Is 'How To Read A Book' Suitable For Speed Reading?

2025-06-23 06:45:26 236

1 Answers

Kai
Kai
2025-06-24 20:00:36
I've had my fair share of debates about speed reading, especially when it comes to classics like 'How to Read a Book'. Let me tell you, this isn't a book you blast through like a cheap thriller. Mortimer Adler’s masterpiece is dense, packed with techniques that demand slow digestion. Speed reading here would be like chugging fine wine—you’d miss the complexity, the layers. The book teaches active reading: annotating, questioning, rereading passages until they click. Skimming through it defeats the purpose.

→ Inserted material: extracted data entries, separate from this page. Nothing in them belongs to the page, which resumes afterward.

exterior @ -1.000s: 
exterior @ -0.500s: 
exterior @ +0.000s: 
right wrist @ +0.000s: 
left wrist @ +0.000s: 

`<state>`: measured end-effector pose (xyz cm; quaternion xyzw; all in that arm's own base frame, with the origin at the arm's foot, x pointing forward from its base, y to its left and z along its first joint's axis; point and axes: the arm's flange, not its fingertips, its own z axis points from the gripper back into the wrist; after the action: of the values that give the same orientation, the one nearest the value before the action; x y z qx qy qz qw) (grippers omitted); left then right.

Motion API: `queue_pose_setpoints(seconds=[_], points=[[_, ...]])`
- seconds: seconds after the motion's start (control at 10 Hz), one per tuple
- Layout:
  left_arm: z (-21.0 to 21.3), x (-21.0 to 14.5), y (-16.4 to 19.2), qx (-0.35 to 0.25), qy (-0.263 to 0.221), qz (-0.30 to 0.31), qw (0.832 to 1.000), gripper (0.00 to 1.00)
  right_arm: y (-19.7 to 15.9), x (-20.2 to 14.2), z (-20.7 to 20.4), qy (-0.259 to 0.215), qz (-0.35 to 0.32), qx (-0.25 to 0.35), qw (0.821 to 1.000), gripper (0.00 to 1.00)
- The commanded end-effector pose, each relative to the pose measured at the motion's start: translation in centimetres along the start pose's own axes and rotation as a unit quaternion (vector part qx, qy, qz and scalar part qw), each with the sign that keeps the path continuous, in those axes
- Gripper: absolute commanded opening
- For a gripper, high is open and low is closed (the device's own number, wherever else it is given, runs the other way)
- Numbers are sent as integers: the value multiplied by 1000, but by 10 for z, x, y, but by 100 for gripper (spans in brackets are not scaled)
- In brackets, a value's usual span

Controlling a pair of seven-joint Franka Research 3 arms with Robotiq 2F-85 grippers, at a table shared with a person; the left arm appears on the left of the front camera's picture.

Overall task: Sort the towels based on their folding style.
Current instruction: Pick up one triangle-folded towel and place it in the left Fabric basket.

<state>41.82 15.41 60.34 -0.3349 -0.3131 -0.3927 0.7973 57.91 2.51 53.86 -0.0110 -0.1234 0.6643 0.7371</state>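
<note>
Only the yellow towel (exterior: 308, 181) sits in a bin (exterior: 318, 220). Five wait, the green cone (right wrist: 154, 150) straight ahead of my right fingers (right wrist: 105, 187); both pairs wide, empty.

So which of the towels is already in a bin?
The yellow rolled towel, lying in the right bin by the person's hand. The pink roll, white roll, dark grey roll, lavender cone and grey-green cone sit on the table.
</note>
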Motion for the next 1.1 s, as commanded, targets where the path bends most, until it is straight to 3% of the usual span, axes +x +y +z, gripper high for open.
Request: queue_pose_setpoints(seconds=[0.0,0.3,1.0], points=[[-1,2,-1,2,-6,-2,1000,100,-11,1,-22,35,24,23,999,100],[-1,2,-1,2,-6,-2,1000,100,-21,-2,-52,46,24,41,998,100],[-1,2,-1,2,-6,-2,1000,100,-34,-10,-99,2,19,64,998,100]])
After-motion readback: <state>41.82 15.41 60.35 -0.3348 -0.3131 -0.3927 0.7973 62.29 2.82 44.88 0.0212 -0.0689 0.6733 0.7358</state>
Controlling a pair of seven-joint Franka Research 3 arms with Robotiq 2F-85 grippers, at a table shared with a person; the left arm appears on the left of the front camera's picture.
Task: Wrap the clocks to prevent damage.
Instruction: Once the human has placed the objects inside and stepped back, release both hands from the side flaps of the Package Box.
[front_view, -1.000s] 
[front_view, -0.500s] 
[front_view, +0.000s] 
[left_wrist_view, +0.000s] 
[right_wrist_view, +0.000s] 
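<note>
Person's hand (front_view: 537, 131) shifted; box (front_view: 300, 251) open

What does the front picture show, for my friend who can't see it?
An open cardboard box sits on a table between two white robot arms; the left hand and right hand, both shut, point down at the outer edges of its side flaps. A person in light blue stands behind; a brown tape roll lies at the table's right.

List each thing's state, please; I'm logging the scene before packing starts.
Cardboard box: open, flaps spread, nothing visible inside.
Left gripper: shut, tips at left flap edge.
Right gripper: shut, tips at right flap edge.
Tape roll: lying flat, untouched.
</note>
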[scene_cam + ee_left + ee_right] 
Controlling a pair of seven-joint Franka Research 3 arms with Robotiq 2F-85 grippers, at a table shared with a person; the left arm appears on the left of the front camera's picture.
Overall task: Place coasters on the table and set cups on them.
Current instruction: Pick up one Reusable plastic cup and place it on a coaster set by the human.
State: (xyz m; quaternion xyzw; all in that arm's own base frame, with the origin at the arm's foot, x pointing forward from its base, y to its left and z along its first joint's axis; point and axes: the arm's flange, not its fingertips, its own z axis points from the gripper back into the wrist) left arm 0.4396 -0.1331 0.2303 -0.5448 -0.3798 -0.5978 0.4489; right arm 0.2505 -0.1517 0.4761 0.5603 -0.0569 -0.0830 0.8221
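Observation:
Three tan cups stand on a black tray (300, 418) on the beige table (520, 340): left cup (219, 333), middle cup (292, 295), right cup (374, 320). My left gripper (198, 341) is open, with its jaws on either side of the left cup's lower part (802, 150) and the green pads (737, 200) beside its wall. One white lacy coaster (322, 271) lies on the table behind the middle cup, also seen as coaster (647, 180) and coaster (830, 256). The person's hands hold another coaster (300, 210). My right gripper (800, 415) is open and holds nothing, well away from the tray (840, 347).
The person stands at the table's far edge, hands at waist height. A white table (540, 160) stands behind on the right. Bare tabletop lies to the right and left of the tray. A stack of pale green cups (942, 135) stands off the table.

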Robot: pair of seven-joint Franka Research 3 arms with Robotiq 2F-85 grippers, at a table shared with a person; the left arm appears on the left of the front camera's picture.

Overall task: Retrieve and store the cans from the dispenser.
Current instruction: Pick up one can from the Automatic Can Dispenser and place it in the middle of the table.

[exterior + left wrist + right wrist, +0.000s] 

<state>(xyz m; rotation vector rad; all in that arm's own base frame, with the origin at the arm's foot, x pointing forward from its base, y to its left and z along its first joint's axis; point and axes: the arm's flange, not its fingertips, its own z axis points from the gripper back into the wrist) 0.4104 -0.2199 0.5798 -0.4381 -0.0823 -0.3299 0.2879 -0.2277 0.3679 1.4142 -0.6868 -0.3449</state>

That said, I’ve seen folks try. They treat it like a manual, scanning for bullet points on 'how to analyze arguments' or 'levels of reading'. But Adler’s brilliance lies in his examples—the way he dissects Plato or Shakespeare to show you the method in action. Skip those, and you’re left with hollow theory. The irony? The book literally warns against superficial reading. It’s a meta-lesson: if you speed read 'How to Read a Book', you’re failing its core test. I’d argue it’s better to take months with this one, letting each chapter marinate, than to rush and forget it all by next week.

Here’s a pro tip: use Adler’s methods on Adler himself. Practice syntopical reading by comparing his ideas with modern guides like 'Ultralearning' or 'Deep Work'. You’ll see why slow wins. The book’s 1940s charm—those long-winded sentences, the occasional pomp—is part of its teaching. Speed readers might call that 'fluff', but I call it training for patience, a muscle every serious reader needs.